▶ REQUIREMENT: Among the lines below, copy each one in which "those" appears.

[Stored records]
= Beginning of Section =
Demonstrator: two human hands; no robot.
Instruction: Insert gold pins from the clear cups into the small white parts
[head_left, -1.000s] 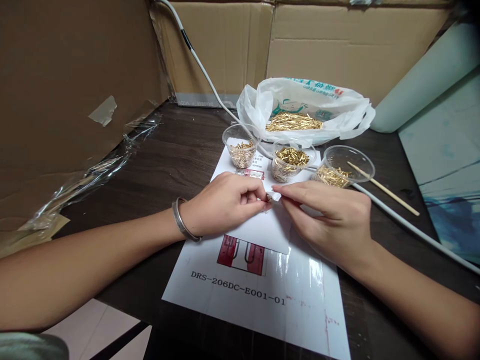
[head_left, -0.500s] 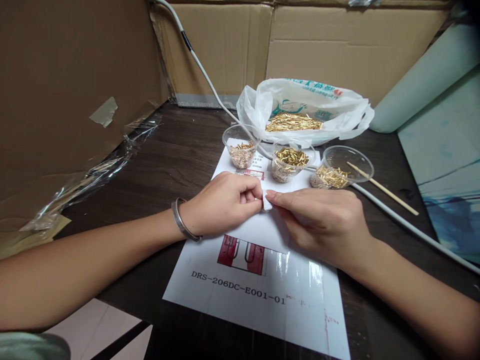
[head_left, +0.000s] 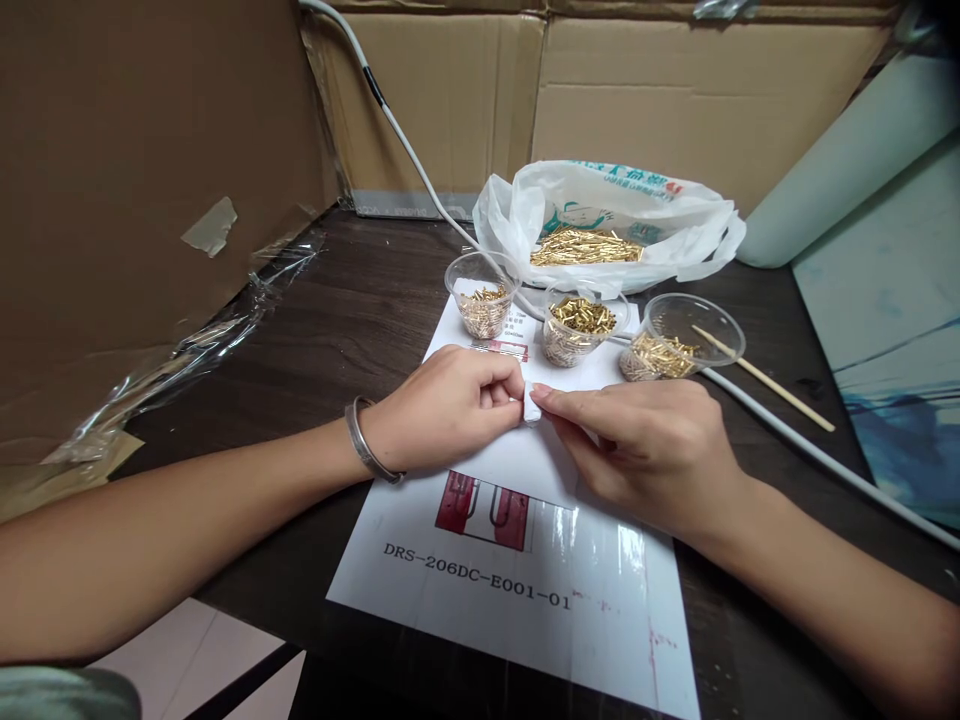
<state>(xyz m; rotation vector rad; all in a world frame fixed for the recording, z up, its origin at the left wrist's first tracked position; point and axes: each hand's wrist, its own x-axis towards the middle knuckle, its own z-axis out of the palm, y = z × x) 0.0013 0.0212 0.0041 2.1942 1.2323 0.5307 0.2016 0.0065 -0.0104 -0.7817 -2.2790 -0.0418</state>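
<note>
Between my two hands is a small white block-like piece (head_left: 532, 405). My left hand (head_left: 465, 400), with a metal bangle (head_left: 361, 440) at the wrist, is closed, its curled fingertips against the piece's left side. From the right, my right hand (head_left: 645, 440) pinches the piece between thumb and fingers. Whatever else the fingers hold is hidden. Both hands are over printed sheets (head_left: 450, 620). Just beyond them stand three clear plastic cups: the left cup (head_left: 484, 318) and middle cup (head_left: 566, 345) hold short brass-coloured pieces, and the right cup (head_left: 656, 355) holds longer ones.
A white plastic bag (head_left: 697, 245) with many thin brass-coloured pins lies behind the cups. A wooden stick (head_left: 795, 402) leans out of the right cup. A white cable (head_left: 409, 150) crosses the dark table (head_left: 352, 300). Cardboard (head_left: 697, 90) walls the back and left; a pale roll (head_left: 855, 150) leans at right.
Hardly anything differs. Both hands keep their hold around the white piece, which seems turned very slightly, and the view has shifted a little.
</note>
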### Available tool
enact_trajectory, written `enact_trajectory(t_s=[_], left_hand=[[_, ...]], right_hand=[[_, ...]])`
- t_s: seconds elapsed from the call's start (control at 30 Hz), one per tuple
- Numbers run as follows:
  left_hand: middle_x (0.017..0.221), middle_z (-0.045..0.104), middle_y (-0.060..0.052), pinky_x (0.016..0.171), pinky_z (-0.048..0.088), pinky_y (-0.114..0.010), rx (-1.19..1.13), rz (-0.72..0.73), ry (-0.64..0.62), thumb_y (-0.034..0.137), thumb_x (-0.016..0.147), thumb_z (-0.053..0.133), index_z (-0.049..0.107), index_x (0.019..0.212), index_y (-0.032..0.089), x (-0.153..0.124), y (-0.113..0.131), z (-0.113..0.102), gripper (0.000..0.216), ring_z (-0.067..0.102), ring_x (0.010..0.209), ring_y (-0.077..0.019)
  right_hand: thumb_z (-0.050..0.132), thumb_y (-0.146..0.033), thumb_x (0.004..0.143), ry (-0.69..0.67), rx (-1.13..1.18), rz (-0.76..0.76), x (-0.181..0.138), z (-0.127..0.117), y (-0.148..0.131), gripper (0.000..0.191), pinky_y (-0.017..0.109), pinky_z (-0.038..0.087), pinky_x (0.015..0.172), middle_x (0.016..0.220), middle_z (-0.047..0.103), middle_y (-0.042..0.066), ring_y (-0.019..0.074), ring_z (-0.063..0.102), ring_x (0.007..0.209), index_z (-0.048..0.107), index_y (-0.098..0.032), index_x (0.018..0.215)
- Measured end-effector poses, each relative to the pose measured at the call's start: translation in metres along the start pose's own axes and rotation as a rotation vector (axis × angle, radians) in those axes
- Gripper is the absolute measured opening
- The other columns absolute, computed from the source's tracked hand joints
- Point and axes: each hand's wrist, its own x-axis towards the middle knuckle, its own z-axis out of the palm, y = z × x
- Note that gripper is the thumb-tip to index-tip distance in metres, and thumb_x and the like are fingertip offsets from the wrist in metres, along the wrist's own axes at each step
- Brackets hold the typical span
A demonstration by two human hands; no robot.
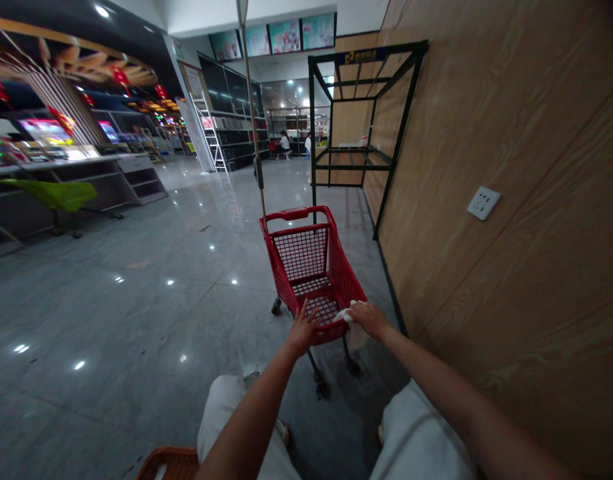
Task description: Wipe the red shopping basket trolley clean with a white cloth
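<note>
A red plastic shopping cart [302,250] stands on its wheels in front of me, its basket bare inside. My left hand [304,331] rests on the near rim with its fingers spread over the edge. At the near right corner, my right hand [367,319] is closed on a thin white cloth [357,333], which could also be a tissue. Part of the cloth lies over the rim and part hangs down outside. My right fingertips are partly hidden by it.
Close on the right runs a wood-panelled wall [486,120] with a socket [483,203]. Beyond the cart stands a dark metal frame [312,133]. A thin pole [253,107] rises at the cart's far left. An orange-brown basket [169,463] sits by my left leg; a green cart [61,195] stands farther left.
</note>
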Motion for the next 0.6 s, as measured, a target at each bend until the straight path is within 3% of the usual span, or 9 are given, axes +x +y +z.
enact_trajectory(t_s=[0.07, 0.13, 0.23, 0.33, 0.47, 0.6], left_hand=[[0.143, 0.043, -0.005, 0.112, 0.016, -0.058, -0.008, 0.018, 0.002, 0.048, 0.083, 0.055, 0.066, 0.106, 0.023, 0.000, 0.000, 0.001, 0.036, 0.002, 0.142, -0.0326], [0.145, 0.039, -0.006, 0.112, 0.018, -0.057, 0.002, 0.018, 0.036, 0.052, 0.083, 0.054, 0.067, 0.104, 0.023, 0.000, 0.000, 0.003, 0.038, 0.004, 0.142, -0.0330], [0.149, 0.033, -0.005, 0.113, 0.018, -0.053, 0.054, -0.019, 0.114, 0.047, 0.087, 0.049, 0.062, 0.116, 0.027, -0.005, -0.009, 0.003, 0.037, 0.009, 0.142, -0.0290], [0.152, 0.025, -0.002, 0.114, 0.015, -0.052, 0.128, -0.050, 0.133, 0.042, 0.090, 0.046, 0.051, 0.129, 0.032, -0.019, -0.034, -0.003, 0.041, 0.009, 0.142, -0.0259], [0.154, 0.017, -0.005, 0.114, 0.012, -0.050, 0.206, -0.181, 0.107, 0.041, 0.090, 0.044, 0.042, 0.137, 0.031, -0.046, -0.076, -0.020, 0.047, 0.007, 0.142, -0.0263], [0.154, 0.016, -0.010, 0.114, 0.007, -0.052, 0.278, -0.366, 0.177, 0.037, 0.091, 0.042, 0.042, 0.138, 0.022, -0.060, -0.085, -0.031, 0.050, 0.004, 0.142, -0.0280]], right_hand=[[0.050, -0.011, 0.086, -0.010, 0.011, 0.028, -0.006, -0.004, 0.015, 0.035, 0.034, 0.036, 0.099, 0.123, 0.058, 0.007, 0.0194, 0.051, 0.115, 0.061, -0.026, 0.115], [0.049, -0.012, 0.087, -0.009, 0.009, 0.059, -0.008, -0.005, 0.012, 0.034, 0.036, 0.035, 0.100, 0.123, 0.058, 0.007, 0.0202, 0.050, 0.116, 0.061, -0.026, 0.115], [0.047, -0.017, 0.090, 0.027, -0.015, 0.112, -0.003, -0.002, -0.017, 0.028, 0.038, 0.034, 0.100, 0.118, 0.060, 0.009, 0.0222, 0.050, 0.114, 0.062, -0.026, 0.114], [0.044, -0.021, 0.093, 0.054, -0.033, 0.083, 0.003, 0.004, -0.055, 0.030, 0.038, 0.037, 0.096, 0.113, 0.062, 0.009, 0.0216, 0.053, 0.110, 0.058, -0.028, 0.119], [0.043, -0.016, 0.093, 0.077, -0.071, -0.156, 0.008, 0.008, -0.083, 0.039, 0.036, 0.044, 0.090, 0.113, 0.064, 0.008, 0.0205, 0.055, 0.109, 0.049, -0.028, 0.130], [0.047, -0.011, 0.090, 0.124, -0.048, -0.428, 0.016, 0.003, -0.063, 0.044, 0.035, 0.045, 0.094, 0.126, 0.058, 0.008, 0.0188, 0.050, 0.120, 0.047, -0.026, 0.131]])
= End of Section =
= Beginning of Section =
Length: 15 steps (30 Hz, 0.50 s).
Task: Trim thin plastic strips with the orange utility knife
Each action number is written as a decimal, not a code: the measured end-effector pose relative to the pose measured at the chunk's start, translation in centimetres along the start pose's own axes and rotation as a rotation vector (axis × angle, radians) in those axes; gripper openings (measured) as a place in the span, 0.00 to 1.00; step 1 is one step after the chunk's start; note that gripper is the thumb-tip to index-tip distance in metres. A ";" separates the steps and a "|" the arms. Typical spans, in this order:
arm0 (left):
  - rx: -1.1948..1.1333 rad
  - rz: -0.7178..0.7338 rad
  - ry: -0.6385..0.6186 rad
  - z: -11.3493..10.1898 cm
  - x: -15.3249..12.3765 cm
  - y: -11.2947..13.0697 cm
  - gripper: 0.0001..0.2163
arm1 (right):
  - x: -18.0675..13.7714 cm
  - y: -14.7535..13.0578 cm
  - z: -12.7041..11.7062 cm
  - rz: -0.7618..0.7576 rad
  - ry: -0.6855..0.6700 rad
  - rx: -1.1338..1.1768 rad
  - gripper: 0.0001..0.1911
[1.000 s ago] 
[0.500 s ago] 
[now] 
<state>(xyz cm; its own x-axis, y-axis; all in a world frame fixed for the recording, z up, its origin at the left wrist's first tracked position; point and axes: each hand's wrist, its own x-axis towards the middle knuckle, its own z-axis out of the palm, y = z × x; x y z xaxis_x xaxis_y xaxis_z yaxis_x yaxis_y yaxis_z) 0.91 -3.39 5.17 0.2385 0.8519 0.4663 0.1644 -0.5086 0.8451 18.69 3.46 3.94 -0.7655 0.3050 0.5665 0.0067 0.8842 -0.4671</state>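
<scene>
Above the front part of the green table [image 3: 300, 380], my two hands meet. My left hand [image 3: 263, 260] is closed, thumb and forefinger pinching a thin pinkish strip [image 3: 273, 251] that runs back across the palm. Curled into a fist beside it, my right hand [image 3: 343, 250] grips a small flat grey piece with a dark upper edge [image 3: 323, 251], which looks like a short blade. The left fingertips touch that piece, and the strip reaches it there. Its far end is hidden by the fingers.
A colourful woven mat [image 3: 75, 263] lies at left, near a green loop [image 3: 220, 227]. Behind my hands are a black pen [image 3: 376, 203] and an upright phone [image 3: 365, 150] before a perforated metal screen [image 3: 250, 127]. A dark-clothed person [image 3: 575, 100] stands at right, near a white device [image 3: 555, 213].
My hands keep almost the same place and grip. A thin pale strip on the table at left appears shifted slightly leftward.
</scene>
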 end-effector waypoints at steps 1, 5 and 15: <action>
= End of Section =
▶ TASK RESPONSE:
- Measured end-effector poses, each relative to the pose measured at the call's start: translation in metres along the start pose's own axes and rotation as a rotation vector (axis × angle, radians) in those axes
Each action number is written as a decimal, not a code: the measured end-effector pose relative to the pose measured at the chunk's start, translation in centimetres along the start pose's own axes and rotation as a rotation vector (axis × angle, radians) in those axes; gripper openings (measured) as a place in the span, 0.00 to 1.00; step 1 is one step after the chunk's start; note that gripper is the thumb-tip to index-tip distance in metres. A ";" separates the steps and a "|" the arms. Typical spans, in this order:

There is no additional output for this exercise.